▶ What you will do:
When you spot the word "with" in a line of the data below, copy that line.

▶ Given information:
-.-.-

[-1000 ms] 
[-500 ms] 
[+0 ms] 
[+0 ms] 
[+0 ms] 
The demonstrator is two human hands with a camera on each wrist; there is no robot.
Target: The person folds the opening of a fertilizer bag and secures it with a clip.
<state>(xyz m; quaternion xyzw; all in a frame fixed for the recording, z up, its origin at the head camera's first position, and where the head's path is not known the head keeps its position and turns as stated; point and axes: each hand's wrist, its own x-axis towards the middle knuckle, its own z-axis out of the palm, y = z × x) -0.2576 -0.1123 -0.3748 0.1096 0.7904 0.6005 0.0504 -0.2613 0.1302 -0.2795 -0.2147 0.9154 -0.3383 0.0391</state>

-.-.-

▶ Task response:
The demonstrator is two human hands with a camera on each wrist; there is no robot.
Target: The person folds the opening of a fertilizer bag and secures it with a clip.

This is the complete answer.